Complesso, tortuoso e poco lineare, questo documentario ha il pregio di non focalizzarsi sul quadro psicologico ed emotivo del colpevole e di non scadere quasi mai in una drammatizzazione eccessiva perché il racconto è vivo, pungente, il ritmo incalzante e i colpi di scena sono continui e richiamano sempre l’attenzione dello spettatore.  

Girl in the picture ha una struttura originale e insolita: ha tutto inizio con la morte di una giovane come tanti documentari dello stesso genere, poi lo sguardo del regista si focalizza su altro, salta avanti e indietro nel tempo, mescola intervista dei familiari e amici con i racconti dell’FBI e soprattutto si concentra sul capire la personalità e l’identità di Suzie e sul complesso mondo che la circondava, fatto di tanti misteri ma anche di tanto affetto.

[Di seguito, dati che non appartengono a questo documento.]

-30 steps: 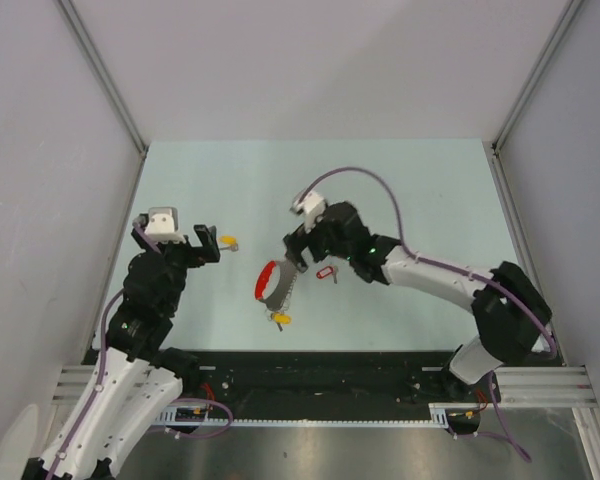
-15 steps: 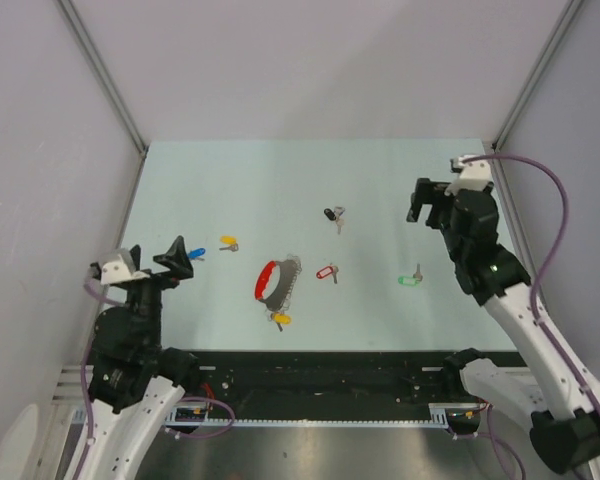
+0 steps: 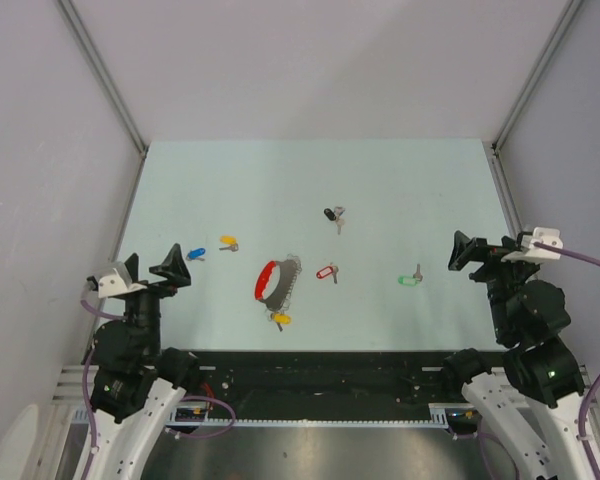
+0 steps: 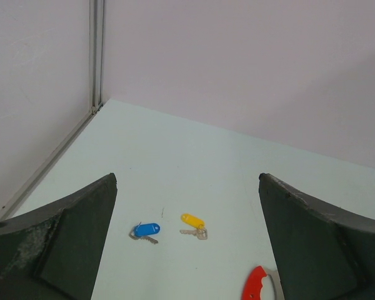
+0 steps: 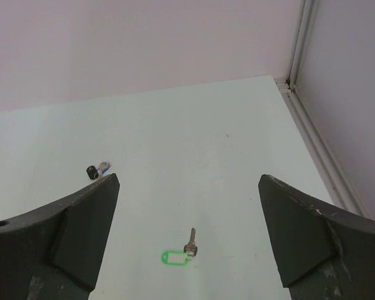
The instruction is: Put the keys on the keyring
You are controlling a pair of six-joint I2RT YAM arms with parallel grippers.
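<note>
The left claw (image 3: 152, 268) and right claw (image 3: 480, 250) are hanging wide and empty over the near corners of the table (image 3: 400, 180).
The keyring (image 3: 276, 282) is lying mid-table toward the near edge, its long axis running near to far, somewhat closer to the left claw. The blue key (image 3: 196, 254) is sitting just beside the left claw and the green key (image 3: 408, 280) near the right, each on the claw's side toward the table's middle, so each arm is probably best placed for its own neighbour.

I find no legible text, label, brand, number or sign on any item in my views.
</note>
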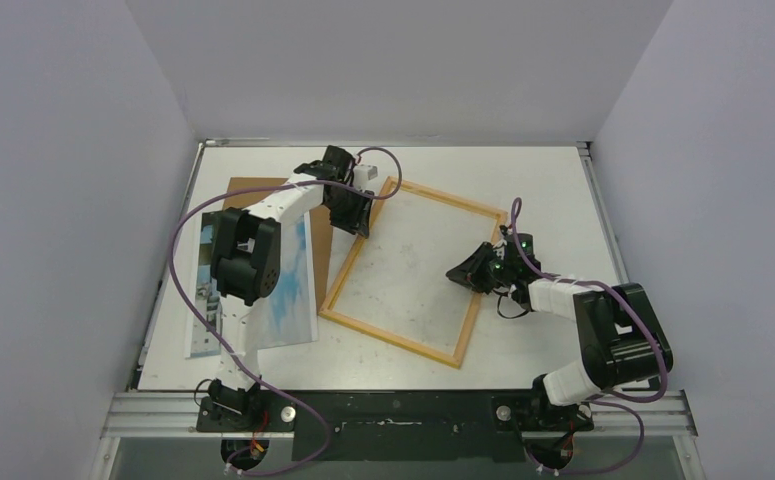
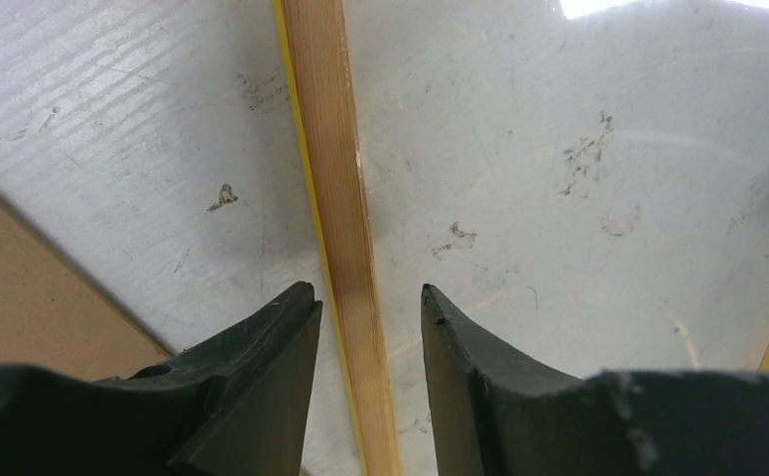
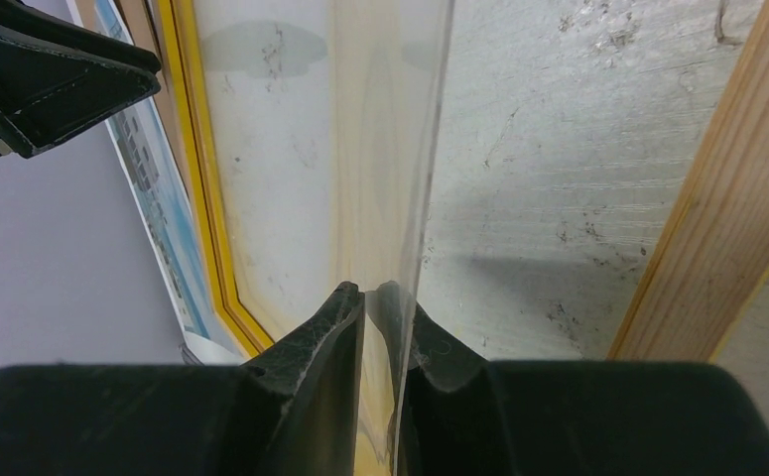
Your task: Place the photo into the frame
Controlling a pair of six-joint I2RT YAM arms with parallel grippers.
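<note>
left gripper point(image 2: 368, 297) jaws apart, straddling the frame point(image 1: 393, 336)'s far-left rail, not clamped. right gripper point(image 3: 385, 290) pinched on a clear pane point(image 3: 390, 149) over the frame opening. photo point(image 1: 288, 300) lies left, under the left arm. I'd steady the rail and keep the pane level – no twisting.

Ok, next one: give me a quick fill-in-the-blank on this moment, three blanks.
1. The left gripper's open jaws straddle a rail of the ____.
2. The right gripper is shut on a ____ sheet.
3. The photo lies outside the frame, partly under the ____ arm.
Missing words: frame; clear; left.
</note>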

La mancanza di drammatizzazione eccessiva e di demonizzazione del colpevole, porta la regista Skey Borgman a prediligere quindi  aspetti meno spettacolari e più umani,  come il ricordo e lo sguardo di chi resta ed è interessato a restituire dignità all’identità di una donna che non ha mai conosciuto il suo vero nome. 

Dal 6 luglio su Netflix


The girl in the picture; Regia: Skye Borgman; fotografia: Arlene Nelson; montaggio: Fernanda Tornagi  interpreti: Mark Chinnery, Natalie De Vincentiis, Sarah French, Dana Mackin, Meg Schimelpfenig;  produzione: Matt Birkbeck, Dani Sloane;  origine: USA, 2022; durata: 1h e 42′; distribuzione: Netflix.